### Task to carry out
For the data below, restate word for word only the lines from the line containing "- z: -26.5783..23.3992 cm" through the line containing "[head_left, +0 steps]", both ends included.

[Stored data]
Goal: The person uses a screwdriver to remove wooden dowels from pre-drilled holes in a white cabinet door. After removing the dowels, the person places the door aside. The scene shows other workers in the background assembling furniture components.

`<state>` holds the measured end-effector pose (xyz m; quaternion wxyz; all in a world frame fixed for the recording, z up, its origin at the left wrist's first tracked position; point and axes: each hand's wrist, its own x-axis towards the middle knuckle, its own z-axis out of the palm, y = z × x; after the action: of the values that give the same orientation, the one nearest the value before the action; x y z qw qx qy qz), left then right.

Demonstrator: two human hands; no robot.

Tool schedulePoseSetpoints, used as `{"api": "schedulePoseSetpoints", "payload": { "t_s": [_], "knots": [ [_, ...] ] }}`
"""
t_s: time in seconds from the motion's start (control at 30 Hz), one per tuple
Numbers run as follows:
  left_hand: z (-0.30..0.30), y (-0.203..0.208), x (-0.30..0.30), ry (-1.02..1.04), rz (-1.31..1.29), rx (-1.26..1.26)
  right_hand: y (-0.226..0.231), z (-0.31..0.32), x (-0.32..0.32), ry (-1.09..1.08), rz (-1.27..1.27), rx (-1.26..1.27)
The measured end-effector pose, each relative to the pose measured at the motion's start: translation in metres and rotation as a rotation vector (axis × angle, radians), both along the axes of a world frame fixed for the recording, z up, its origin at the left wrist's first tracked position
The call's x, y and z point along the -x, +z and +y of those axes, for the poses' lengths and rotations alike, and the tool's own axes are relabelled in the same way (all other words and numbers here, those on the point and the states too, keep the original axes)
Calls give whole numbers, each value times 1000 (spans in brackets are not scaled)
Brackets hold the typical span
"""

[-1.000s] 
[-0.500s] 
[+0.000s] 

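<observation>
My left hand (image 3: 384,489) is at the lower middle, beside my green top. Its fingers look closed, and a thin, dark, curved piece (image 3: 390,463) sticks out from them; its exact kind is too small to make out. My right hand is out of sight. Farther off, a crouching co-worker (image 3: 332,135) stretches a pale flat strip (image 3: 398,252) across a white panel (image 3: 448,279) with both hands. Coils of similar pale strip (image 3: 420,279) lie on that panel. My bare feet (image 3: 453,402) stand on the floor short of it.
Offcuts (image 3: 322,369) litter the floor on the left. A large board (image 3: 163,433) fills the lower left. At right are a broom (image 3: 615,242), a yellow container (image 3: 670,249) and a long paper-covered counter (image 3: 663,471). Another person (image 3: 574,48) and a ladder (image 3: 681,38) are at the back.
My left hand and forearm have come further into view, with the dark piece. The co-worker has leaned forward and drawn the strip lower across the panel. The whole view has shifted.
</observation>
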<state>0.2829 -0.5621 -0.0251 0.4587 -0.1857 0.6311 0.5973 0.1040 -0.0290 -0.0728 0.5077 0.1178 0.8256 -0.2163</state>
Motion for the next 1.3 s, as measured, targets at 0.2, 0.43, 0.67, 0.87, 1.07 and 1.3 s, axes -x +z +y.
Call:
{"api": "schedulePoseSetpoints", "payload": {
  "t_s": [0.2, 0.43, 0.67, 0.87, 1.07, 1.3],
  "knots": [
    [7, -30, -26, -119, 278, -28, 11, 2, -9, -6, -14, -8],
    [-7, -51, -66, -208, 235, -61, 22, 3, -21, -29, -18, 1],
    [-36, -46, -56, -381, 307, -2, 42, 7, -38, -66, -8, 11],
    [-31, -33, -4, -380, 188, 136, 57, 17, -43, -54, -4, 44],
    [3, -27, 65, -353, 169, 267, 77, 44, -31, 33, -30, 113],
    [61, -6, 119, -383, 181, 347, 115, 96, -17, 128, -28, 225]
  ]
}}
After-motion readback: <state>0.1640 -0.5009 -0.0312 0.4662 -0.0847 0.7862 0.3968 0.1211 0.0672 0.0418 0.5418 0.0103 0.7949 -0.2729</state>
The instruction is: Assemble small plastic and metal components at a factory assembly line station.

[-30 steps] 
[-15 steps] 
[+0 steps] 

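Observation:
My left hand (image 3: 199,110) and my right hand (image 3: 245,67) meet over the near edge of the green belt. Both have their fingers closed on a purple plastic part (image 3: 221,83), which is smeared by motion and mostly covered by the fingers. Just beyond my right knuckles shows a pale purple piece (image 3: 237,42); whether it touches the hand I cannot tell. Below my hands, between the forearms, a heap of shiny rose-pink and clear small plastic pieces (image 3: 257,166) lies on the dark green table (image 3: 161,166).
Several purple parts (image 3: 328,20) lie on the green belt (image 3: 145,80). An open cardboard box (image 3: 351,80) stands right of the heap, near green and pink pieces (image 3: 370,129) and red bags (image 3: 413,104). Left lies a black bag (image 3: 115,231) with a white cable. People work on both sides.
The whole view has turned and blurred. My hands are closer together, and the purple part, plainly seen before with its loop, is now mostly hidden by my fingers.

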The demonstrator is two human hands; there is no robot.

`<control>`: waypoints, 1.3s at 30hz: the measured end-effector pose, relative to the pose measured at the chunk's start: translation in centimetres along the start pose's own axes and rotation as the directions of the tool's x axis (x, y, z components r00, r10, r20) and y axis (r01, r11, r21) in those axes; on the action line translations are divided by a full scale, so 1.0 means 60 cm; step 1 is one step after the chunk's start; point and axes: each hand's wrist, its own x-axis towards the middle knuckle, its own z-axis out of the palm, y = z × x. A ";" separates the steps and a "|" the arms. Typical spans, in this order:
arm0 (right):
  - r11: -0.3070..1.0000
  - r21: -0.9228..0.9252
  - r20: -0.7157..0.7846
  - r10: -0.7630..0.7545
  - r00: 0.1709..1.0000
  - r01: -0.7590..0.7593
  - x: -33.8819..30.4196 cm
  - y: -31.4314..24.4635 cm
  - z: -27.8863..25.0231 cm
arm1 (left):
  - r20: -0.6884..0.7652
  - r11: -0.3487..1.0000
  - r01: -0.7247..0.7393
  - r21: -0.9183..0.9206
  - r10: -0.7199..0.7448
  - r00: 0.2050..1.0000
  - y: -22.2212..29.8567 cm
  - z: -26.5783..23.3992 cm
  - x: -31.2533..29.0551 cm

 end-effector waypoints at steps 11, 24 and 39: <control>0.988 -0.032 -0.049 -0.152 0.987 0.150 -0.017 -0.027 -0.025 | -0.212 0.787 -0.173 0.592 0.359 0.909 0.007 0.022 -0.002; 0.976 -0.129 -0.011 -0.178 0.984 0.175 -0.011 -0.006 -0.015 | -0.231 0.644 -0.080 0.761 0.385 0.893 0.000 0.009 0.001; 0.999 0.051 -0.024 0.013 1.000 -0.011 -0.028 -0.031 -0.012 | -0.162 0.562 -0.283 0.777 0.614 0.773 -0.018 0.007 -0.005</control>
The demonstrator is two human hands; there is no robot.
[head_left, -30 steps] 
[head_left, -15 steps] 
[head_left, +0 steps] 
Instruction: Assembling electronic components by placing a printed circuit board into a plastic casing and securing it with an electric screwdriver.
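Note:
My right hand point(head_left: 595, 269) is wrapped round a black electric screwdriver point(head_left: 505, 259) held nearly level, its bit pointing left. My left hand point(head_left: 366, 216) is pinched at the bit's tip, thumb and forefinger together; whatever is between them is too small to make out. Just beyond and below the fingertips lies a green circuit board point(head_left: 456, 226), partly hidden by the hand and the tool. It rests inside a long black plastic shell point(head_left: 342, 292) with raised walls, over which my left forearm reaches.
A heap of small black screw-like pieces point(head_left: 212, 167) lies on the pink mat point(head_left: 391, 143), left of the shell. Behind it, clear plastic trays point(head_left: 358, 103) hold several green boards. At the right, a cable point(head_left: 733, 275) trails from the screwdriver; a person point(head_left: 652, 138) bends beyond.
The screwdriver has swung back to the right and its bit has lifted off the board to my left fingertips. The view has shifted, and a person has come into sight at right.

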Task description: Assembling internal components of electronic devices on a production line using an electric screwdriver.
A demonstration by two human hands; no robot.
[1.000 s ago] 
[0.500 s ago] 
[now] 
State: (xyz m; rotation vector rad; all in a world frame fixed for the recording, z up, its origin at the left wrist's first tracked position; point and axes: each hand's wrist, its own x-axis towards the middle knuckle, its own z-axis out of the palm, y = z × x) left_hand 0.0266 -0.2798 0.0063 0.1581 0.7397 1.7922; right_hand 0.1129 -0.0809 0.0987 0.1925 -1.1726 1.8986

### Output for this exercise
  - z: -26.5783..23.3992 cm
  - x: -31.2533..29.0551 cm

 end-effector waypoints at steps 11, 24 and 39: <control>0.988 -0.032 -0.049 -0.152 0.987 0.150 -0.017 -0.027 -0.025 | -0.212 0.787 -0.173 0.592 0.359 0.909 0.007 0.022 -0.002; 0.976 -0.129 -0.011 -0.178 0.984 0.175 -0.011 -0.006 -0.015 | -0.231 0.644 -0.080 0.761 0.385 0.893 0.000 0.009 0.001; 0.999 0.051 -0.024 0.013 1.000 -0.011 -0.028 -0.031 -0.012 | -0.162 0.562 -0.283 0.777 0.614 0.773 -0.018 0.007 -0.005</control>
The demonstrator is two human hands; there is no robot.
[head_left, -30 steps] 
[head_left, -15 steps] 
[head_left, +0 steps] 

Nothing more is required for this exercise.